In this section, we prove that the Julia compiler is indeed accurate enough to make this method suitable for actual programs.

VGG19 forward pass

Figure 1: After compiling to XLA, the summary of XLA instructions generated by the forward pass and backwards pass of Metalhead.jl VGG19.

This shows the unoptimized (after Julia front-end) and optimized counts (after the XLA optimized pipeline similar to the CPU back-end used, but without HLO integration).

VGG19 backward pass

In order to obtain the backwards pass, we use the AD framework based on the Zygote.jl compiler (Innes, 2018). Zygote operates on Julia code, and its output is also a Julia function (suitable for reintroducing Zygote to obtain higher-order derivatives, and also suitable for compiling to TPU).

Examples are as follows:

in conclusion

In this paper, we discussed how to compile Julia code into XLA IR to achieve offloading to TPU devices.
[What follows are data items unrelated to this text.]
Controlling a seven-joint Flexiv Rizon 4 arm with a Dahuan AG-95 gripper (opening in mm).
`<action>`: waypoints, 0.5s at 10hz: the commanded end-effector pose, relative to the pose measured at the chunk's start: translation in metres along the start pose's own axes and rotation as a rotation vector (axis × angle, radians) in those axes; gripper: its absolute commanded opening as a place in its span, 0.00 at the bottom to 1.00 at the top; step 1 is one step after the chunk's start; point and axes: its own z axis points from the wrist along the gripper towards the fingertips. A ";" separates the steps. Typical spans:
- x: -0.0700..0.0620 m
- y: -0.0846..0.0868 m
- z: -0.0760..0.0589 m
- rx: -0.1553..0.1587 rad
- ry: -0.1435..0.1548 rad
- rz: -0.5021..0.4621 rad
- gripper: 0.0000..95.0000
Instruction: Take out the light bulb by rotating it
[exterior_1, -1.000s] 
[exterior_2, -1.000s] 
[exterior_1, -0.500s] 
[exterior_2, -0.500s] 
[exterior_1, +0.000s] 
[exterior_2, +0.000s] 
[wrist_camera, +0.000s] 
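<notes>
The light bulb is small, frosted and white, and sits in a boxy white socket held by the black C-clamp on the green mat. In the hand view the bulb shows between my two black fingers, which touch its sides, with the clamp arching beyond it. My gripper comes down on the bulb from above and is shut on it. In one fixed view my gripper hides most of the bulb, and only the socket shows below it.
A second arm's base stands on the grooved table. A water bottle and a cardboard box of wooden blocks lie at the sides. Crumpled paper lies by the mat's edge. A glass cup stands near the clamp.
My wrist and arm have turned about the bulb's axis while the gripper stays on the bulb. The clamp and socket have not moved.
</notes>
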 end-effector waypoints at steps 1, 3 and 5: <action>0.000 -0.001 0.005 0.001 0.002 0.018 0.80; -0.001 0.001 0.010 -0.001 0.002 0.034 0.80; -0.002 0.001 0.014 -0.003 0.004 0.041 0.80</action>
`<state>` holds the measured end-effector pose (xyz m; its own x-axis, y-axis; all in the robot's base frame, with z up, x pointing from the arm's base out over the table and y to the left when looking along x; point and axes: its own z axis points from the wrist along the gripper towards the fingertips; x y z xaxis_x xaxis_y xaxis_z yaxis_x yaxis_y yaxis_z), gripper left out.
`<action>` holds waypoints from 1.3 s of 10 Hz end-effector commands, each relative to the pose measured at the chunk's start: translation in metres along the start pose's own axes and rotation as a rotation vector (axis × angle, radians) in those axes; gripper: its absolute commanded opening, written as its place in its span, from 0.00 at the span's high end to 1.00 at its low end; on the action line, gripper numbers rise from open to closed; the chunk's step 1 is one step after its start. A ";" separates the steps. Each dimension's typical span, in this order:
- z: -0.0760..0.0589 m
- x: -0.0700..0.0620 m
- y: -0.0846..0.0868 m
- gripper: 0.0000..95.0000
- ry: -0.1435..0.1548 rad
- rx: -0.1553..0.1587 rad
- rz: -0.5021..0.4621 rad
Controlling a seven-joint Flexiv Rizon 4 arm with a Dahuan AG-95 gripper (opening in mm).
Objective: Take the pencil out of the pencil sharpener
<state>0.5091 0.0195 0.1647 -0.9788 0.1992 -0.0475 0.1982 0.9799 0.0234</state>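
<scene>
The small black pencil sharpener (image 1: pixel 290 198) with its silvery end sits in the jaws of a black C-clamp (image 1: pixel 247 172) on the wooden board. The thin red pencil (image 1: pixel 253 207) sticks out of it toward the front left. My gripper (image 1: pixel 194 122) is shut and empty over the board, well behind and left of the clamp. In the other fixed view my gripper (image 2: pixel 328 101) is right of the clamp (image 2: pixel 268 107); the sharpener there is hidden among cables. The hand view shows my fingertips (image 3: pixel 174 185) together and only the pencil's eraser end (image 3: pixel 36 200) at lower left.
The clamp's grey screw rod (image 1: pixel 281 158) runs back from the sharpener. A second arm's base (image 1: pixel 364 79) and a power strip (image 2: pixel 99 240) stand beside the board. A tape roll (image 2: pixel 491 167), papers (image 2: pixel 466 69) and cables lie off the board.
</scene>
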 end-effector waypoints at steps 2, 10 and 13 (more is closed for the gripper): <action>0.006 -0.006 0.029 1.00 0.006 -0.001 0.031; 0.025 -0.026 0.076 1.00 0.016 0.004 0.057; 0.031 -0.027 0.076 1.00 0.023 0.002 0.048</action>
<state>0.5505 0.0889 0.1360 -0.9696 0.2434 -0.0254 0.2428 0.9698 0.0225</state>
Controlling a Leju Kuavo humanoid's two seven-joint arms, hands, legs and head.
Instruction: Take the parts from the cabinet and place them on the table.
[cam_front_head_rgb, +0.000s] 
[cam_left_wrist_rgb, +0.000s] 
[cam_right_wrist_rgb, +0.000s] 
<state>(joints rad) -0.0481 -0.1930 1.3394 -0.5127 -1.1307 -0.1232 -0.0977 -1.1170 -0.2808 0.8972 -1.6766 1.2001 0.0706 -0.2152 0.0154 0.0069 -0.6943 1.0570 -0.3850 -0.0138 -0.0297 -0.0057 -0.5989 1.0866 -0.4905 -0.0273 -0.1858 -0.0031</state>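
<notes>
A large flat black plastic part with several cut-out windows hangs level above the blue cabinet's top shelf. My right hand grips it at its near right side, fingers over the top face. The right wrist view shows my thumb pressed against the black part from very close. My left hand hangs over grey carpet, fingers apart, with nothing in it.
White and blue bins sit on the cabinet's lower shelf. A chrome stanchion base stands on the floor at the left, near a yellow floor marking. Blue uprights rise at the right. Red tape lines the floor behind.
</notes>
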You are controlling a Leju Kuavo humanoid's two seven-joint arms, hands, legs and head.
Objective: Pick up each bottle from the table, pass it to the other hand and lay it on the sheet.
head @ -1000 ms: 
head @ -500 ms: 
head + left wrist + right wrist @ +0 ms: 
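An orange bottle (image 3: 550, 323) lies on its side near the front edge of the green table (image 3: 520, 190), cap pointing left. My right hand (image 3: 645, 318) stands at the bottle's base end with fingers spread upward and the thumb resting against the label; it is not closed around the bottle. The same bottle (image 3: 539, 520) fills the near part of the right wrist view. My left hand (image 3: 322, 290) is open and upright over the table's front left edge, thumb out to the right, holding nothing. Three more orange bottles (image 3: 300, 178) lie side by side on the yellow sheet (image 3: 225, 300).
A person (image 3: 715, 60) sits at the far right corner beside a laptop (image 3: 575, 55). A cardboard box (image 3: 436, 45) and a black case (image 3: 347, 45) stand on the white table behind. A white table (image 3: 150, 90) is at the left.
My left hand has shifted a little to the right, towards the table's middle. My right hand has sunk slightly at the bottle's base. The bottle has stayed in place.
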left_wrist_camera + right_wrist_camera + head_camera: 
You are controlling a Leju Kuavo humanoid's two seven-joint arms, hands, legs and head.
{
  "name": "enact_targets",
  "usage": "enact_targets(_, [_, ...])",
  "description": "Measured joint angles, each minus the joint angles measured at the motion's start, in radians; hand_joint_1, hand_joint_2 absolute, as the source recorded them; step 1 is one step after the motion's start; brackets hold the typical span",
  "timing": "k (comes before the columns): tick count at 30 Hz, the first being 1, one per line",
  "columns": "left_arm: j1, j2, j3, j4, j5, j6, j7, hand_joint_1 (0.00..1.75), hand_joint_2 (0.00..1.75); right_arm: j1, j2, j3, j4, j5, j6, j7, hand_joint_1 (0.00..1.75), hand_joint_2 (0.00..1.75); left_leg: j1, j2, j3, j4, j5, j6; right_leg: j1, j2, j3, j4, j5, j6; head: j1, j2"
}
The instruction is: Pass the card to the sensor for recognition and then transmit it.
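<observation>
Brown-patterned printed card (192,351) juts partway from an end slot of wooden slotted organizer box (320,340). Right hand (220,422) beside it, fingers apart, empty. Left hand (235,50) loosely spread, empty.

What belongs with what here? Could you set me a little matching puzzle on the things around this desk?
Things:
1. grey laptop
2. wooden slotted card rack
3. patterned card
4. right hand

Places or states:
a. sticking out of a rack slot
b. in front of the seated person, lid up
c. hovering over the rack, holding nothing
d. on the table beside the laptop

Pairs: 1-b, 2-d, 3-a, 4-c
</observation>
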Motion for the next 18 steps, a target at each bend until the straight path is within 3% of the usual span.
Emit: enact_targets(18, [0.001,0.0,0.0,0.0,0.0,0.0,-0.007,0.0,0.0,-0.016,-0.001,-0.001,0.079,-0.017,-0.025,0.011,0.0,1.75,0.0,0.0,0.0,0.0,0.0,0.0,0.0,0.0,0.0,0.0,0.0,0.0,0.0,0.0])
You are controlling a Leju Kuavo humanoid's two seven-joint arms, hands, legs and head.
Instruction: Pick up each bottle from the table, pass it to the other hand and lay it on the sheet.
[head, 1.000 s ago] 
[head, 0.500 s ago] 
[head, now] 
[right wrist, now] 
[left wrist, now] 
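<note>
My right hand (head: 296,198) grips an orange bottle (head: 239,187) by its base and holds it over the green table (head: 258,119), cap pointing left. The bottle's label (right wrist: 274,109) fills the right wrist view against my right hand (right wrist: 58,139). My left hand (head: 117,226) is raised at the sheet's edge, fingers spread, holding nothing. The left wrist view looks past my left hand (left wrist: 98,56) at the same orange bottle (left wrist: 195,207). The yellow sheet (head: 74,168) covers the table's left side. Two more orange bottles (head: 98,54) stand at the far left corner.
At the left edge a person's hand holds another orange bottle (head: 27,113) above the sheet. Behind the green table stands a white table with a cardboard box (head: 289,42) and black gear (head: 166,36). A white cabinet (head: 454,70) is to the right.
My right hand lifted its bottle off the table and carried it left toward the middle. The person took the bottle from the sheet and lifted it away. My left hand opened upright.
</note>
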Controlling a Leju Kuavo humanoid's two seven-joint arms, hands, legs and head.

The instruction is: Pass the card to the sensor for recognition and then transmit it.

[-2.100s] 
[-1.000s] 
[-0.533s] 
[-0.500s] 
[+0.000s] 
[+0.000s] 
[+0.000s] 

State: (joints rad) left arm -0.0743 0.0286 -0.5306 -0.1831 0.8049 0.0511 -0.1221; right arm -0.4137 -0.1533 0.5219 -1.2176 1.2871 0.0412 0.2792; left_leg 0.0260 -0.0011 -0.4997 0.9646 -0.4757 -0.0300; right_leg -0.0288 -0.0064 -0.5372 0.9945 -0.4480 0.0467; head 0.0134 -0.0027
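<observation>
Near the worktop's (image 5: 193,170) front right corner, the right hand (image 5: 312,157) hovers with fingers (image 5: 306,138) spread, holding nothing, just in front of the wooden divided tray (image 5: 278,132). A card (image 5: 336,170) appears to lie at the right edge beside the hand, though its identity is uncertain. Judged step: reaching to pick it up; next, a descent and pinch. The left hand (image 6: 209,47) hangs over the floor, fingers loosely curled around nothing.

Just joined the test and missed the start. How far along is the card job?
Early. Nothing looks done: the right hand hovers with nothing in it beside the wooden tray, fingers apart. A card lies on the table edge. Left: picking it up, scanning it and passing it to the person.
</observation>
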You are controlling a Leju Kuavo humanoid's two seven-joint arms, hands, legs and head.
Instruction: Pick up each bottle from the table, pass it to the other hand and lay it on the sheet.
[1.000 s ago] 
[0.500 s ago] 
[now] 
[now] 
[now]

The implementation described here re-uses important parts of the existing Julia compiler, so all the code is less than 1000 lines, but it is still able to compile the forward and backward passes of the model (and its integration, including the training loop) into a single XLA kernel, such as VGG19.

We also demonstrated how Julia's multiple scheduling semantics can help in this conversion specification. This work shows that not only can multiple ML models written in Julia be compiled to the TPU, but also more general non-ML Julia codes can be written (as long as these codes are also controlled by linear algebra operations). We hope this can accelerate the exploration of non-ML problem areas, and TPU may be useful in these areas.